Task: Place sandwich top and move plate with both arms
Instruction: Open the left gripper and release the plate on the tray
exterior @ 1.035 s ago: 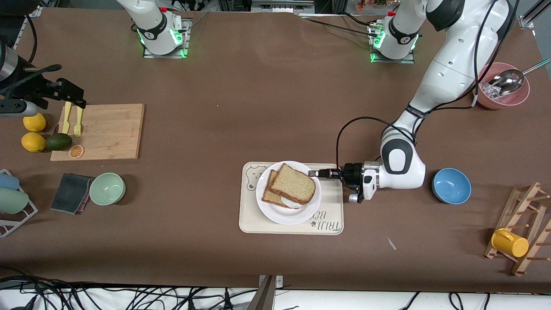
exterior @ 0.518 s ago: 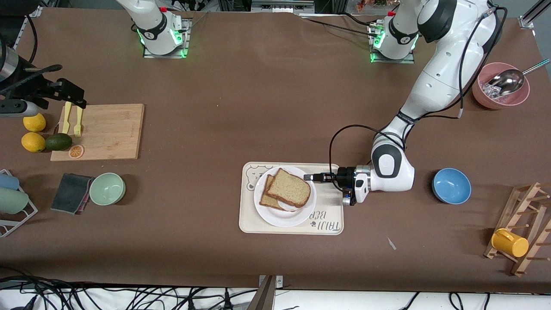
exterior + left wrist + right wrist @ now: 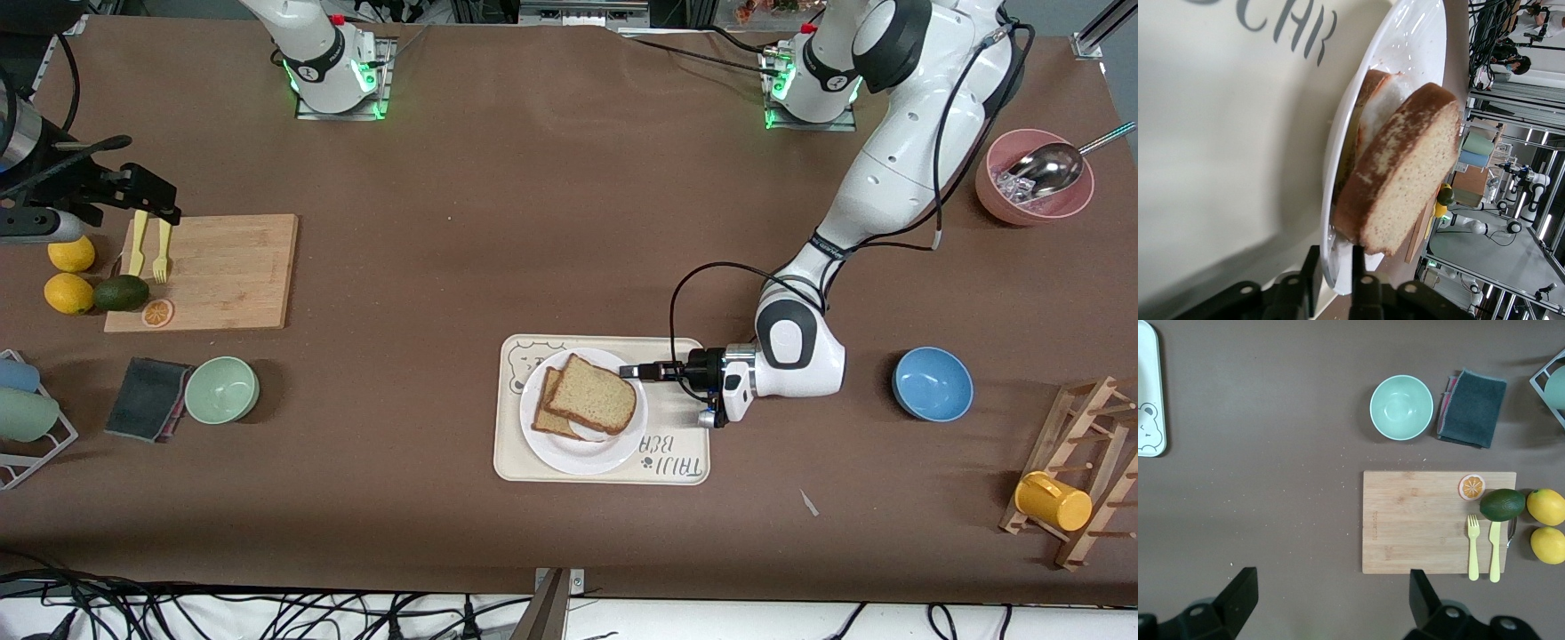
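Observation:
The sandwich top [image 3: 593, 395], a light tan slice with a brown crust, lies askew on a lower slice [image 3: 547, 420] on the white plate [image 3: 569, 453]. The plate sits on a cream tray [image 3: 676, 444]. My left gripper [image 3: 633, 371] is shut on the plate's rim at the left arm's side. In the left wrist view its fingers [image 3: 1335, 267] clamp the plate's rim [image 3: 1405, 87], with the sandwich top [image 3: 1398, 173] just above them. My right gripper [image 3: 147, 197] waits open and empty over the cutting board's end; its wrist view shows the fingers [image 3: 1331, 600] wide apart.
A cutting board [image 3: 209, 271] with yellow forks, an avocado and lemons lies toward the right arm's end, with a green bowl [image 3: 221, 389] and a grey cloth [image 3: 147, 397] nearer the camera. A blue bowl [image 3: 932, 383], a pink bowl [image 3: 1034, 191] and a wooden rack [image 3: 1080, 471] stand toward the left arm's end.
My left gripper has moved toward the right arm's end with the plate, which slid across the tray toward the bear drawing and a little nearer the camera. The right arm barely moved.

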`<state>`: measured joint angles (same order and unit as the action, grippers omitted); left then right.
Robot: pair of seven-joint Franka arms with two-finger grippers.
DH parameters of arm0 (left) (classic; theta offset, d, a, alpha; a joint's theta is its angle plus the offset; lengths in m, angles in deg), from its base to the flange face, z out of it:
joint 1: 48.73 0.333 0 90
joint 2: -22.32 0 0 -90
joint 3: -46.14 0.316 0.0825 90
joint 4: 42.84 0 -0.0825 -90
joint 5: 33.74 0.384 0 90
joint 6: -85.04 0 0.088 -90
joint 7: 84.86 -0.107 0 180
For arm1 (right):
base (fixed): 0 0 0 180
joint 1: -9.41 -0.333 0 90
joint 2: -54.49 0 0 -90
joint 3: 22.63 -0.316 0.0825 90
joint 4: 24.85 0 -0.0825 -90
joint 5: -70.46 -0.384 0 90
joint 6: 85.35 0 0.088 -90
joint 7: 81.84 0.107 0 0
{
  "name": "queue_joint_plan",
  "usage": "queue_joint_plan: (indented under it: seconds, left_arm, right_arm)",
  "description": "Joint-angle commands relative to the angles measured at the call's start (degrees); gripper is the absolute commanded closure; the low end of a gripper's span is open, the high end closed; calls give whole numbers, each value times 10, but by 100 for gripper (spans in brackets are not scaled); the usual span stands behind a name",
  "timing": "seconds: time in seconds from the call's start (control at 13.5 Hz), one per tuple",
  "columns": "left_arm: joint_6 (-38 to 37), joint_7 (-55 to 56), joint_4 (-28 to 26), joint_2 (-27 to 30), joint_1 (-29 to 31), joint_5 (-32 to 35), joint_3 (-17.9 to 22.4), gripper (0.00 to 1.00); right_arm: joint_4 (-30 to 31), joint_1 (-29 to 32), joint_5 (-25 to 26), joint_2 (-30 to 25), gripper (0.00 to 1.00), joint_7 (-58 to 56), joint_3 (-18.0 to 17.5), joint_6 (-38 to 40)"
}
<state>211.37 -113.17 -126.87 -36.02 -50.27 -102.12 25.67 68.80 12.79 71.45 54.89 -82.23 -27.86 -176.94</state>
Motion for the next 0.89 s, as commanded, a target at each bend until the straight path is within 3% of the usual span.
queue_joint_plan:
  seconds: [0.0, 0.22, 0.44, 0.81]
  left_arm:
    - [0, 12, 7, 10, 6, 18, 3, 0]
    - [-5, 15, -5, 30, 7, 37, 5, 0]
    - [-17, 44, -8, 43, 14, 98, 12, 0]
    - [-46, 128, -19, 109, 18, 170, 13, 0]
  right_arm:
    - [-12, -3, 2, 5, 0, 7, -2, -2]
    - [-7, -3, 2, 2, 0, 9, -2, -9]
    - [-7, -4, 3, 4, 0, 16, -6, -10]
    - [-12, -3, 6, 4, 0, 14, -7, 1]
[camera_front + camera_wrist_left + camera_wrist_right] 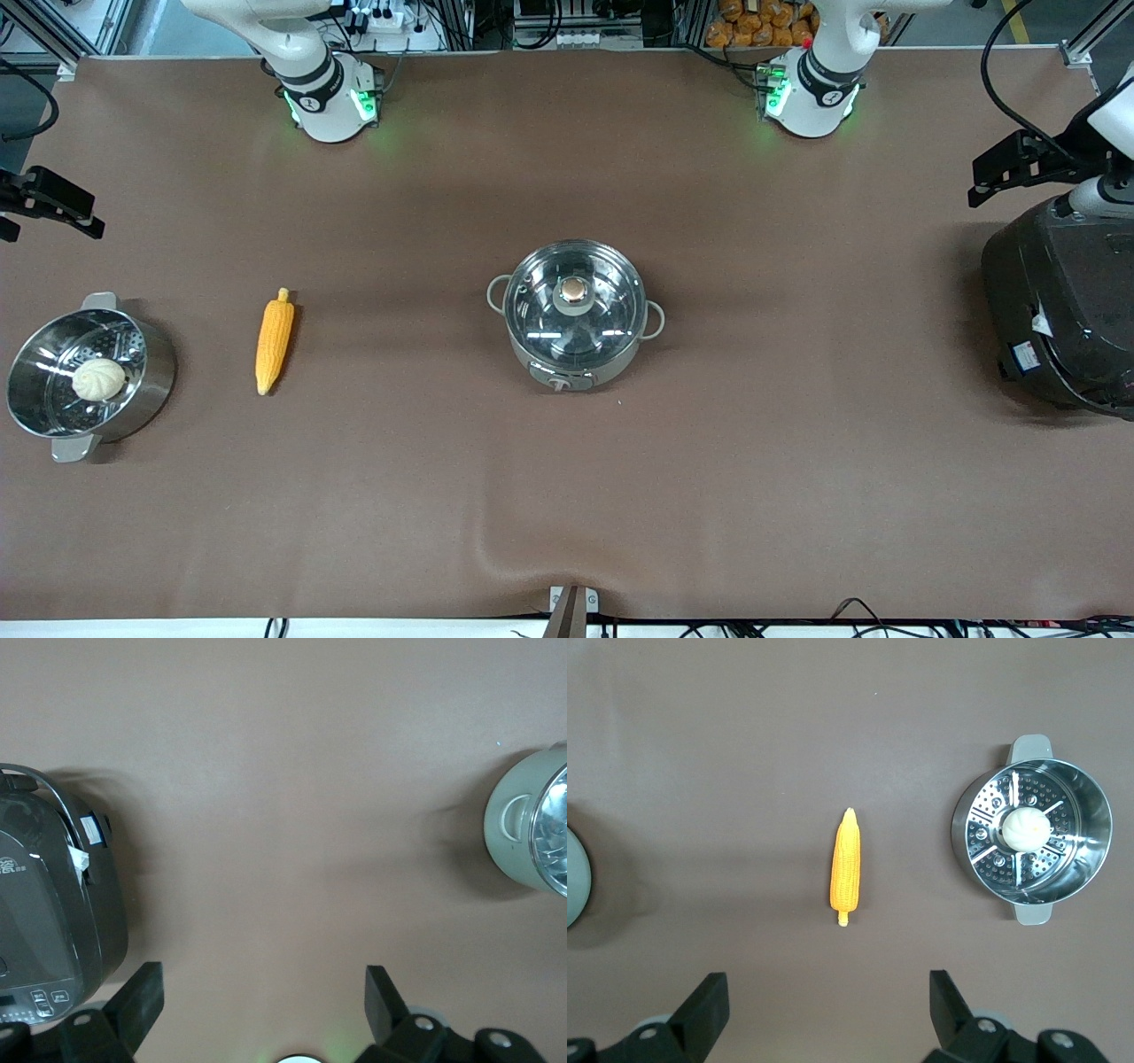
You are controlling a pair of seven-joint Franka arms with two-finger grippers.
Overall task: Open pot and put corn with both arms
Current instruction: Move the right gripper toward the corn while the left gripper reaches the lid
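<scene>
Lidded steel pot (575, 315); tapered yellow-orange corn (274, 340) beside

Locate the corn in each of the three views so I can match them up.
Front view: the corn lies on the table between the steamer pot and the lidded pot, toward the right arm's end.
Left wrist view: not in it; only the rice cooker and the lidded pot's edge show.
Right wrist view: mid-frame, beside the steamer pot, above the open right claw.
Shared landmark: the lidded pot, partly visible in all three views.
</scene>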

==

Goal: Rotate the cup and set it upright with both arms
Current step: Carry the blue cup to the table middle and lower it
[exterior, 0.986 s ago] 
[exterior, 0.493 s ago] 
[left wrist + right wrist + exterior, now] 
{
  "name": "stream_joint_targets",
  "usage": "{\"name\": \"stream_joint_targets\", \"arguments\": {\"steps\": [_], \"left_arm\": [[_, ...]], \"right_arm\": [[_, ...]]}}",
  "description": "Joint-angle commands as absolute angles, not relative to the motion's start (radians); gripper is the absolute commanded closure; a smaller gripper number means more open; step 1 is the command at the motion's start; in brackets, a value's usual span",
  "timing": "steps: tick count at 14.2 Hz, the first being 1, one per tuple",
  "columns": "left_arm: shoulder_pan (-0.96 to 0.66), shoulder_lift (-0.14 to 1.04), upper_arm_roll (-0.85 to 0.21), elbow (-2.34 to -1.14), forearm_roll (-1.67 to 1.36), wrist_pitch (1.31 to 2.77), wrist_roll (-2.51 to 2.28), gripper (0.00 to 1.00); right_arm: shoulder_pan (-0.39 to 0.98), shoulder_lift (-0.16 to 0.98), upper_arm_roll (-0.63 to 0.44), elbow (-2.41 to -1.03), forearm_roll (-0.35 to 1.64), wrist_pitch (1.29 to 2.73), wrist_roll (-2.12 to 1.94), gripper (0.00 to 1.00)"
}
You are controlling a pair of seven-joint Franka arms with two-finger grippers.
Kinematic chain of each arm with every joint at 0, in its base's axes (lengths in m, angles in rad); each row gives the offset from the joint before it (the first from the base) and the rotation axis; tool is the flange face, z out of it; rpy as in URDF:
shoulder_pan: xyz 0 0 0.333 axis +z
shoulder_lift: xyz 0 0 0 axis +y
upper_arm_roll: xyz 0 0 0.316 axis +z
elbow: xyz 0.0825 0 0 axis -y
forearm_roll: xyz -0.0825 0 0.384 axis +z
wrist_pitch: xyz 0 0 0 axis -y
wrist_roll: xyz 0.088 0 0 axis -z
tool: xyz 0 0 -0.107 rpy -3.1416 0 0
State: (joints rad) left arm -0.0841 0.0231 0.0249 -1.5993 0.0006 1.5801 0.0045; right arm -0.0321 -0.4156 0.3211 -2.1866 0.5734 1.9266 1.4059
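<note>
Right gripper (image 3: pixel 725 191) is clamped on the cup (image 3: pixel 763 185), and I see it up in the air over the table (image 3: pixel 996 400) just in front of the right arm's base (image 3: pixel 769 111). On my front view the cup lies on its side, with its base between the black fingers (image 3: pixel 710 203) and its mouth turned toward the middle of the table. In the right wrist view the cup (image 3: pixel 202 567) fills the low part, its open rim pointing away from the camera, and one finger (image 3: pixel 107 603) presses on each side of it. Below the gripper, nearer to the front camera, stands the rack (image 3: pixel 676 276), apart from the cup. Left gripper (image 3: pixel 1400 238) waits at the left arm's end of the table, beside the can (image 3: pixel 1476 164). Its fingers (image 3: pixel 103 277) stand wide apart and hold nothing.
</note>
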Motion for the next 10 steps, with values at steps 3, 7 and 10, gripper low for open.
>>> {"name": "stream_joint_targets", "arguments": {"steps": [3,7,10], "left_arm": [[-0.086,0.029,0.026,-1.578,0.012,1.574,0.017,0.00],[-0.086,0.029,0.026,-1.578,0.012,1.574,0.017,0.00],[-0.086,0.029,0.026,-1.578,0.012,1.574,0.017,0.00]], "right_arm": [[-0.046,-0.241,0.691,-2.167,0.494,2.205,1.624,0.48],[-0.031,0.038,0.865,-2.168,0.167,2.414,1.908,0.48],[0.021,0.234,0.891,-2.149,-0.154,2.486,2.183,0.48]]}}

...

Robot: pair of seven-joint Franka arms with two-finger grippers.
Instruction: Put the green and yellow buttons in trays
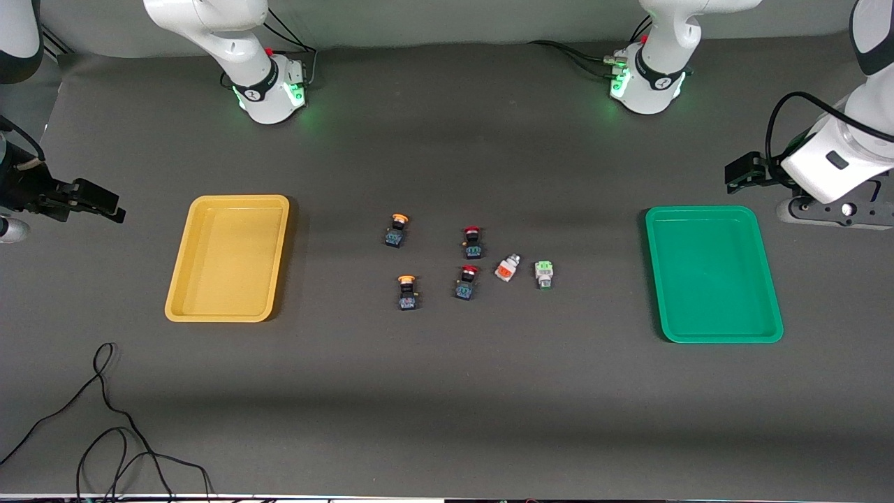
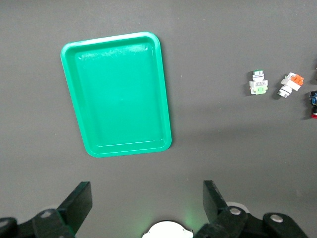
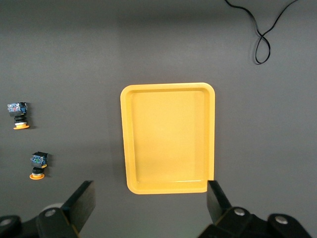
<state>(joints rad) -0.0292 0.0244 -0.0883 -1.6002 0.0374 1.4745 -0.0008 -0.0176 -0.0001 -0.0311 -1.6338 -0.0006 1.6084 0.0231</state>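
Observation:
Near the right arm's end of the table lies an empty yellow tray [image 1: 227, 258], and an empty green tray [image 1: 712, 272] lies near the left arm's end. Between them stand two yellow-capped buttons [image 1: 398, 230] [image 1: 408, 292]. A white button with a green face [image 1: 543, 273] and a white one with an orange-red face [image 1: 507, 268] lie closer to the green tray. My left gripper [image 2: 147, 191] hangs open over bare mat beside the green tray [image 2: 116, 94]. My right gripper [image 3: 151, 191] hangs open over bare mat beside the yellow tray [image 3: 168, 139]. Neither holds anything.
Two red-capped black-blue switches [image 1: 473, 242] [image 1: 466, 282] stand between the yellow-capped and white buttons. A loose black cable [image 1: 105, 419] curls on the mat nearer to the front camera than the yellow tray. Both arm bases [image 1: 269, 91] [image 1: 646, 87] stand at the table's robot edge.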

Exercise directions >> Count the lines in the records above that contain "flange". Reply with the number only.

Answer area >> 2